§ **What to work on**
All lines in the material below that contain "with" should be located and copied.

§ **Collected data**
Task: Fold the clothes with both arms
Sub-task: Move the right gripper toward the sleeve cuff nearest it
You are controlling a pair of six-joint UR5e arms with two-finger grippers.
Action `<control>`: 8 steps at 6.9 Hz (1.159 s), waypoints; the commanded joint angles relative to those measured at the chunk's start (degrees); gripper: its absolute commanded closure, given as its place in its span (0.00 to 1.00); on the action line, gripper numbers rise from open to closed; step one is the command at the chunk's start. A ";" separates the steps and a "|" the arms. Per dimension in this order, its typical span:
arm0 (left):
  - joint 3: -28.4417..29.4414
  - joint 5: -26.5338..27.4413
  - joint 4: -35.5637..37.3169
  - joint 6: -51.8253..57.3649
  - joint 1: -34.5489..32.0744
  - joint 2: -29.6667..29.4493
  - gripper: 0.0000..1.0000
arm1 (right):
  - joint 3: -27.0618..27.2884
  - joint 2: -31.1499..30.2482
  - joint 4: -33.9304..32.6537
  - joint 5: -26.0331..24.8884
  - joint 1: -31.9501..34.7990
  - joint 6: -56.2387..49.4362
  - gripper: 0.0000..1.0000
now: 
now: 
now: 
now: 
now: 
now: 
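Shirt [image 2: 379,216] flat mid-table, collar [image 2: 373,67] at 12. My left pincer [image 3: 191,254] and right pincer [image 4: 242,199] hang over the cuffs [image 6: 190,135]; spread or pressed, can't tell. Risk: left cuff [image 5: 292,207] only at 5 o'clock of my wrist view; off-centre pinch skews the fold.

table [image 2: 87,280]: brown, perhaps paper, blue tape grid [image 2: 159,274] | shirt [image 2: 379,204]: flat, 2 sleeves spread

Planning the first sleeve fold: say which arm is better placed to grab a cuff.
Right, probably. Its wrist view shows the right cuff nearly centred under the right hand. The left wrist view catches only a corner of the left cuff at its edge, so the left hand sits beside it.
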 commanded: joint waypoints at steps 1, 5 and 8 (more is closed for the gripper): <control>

§ **Solution for this problem**
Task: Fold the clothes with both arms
You are controlling a pair of six-joint UR5e arms with two-finger grippers.

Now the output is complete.